Caffeine & Its Effects On Your Menstrual Cycle: What You Need To Know

 

Your period making you so fatigued that you see yourself reaching out for that cup o coffee more often? You might want to reconsider that! Drinking caffeine may actually exacerbate uncomfortable symptoms of a woman’s menstrual cycle, which we’ll be discussing below.

In general, Women are more sensitive to caffeine because the body’s detoxification process takes more time in women than in men. The time it takes for the body to expel caffeine increases even more in women who are taking oral contraceptives and those who are pregnant.

Here are some of the side-effects caffeine has on our menstrual cycle:

 

#1: Worsened Pre-Menstrual Symptoms (PMS)

Image result for pms gifCredits: GifImage.net

Coffee, tea, chocolate and certain soft drinks and energy drinks contain caffeine, and this substance has long been presumed to worsen certain symptoms of menstruation. Specifically, caffeine has been thought to worsen premenstrual symptoms of anxiety, insomnia, fatigue, bloating, backaches, headaches or irritability, according to a review in the March 2016 issue of “Today’s Dietitian.”

 

#2: Increased Menstrual Cramps and Breast Tenderness

Image result for breast tender gifCredits: Gurl.com

Menstrual cramps is one of the most common symptoms a woman experiences before, during or after her menstrual cycle. Caffeine contributes to cramps because of its diuretic nature–it increases urine production and promotes dehydration.
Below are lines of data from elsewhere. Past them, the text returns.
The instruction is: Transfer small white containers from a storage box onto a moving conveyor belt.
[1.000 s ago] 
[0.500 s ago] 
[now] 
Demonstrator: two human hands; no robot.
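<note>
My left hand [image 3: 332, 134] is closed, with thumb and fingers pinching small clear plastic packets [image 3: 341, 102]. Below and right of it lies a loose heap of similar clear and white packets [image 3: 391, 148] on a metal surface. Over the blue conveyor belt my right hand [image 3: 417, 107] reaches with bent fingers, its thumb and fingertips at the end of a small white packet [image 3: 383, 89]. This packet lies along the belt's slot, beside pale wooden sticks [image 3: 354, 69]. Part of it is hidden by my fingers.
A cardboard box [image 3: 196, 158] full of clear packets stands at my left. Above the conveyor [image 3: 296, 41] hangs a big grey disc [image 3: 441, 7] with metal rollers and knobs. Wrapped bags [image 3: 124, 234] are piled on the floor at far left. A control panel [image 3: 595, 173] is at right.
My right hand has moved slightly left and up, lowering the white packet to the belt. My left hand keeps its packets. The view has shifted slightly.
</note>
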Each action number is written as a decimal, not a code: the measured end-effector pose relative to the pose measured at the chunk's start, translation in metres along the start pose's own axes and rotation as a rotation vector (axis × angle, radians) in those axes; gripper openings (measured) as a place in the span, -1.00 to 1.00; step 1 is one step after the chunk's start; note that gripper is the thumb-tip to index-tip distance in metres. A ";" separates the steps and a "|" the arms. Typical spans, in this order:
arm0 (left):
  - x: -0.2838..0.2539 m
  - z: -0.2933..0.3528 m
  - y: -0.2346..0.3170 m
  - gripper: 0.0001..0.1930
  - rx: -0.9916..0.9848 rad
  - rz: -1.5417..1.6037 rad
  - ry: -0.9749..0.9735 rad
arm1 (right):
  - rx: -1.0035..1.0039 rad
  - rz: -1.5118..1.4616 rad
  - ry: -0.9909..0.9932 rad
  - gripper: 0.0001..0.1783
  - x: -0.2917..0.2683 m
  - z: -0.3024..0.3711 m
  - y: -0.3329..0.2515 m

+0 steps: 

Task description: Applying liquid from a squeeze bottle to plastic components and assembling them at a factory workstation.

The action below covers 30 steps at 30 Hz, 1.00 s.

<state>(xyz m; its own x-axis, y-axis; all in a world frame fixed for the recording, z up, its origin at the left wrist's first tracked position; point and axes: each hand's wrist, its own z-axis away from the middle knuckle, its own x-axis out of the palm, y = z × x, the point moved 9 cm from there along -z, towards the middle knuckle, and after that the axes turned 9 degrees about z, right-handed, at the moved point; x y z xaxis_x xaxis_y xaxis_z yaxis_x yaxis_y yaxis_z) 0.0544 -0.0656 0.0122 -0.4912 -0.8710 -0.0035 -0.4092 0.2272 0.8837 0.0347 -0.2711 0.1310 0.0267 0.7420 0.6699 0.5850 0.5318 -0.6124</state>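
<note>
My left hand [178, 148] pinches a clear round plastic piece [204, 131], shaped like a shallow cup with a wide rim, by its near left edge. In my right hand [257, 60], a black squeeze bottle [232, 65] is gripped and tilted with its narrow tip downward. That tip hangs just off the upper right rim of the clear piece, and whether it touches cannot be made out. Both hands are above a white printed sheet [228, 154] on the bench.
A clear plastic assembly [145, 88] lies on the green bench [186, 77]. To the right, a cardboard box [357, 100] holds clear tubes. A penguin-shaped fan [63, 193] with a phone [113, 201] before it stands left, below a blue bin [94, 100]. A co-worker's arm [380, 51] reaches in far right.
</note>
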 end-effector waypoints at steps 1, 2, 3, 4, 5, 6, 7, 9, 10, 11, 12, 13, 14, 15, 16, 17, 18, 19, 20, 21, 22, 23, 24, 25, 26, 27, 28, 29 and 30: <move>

In addition, coffee contains oils that may inflame your intestines and cause cramping.

Fibrocystic breast syndrome (aka tender breasts) is a condition that many women suffer before or during a menstrual period. Non-cancerous lumps in the breasts that are filled with fluid can cause tenderness and swelling. Caffeine consumption has a considerable impact because during your menstrual cycle you already retain fluids and salt, so the fluid is more ample within the lumps of the breast during menses and can exacerbate breast tenderness.

 

#3: Heightened Tension and Anxiety

Image result for pms gifCredits: Giphy.com

Caffeine is a vasoconstrictor – meaning it narrows blood vessels, making blood flow difficult In addition, caffeine also spikes level of cortisol, norepinephrine and epinephrine, which are stress hormones that are responsible for elevating blood pressure and heart rate. When there’s an increased level of these hormones in the body, the immune system is suppressed because of a reduction of the oxygen supply to the brain.

 

#4: Irregular or Shortened Menstrual Cycles

Image result for shortened menstrual cycle gifCredits: Helloclue.com

study of over 400 healthy, premenopausal women found that women who consumed a lot of caffeine (over 300 mg daily) were twice as likely to have a short menstrual cycle (less than 25 days) compared to women who didn’t drink coffee.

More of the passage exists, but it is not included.